Assembly (commonly abbreviated to ASM) is by far the most important tool in any reverse engineer’s toolkit: it’s the human readable version of machine code, the only language the computer’s CPU actually understands. Any code which needs to run on a computer without the assistance of an interpreter must be compiled to machine code, which is a collection of zeros and ones that form instructions telling the CPU what to do. Languages like C, C++, GoLang, Pascal, and Haskell are all compiled (translated) to machine code, and as a result the majority of software (including malware) can be read as Assembly code using a Disassembler (software which translates machine code into its human readable version, Assembly). If you can read Assembly well, you won’t need the original code for anything written in a language which compiles to machine code (this has many uses outside of malware analysis).
Unfortunately, because Assembly is just a human readable version of machine code, there isn’t only one assembly language (because there isn’t only one type of machine code). Different types of CPUs accept different types of instructions so when you’re learning Assembly, you’re actually just learning the text versions of the instructions your CPU supports (known as its’ instruction set). So in order to learn Assembly, you’ll need to first choose which instruction set you should learn Assembly for; luckily there are only 2 instructions sets which are common when it comes to traditional computers.
i386 (short for Intel 80386) is the 32-bit version of the x86 instruction set and is used in some capacity by almost all 32-bit desktop computers, servers, and laptops. It doesn’t matter if a machine is running Windows, Linux, or Mac, if it’s 32-bit, then the CPU is probably i386 based. When someone says “Assembly”, they’re usually talking about i386 Assembly as it’s one of the most widespread instruction sets there is.
When Microsoft began designing 64-bit operating systems they went to great trouble ensuring 32-bit (i386) applications would still work, as a result most Windows malware developers simply write 32-bit malware because it works on both 32-bit and 64-bit Windows. Even on 64-bit Windows the majority of malware is i386, so this is the instruction set I recommend starting with.
This is the 64-bit version of x86 and the most common instruction set used by modern computers. Due to the fact that architectures in the x86 family maintains strong backwards compatibility: all x86_64 CPUs can execute i386 instructions and most 64-bit instructions closely resemble i386 ones, it generally makes sense to learn i386 Assembly first then progress on to x86_64, because the x86_64 instruction set essentially includes the i386 one.
Whilst 64-bit Windows can run i386 applications, other operating systems do not offer such support out of the box, therefore all native code must be x86_64. More advanced Windows malware families will often deploy 64-bit versions of their code on 64-bit Windows, also all kernel mode functions are 64-bit, so x86_64 Assembly is valuable addition to knowing i386.

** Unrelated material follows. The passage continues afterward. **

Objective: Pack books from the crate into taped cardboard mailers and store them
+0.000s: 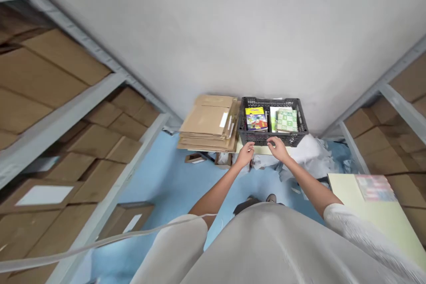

Whilst there is no easy path to jumping from non-programmer to malware reverse engineer, learning programming is very rewarding for a variety of reason. Having experience in various programming languages (especially low level ones like ASM and C) will allow you to learn other languages much faster, as well as give you a better understanding of how computers work in general. Programming is one of the most marketable computer based skills and will be something you can use even if you decide not to be a malware analyst, so don’t feel like you’re wasting your time learning so much just to start out analyzing malware.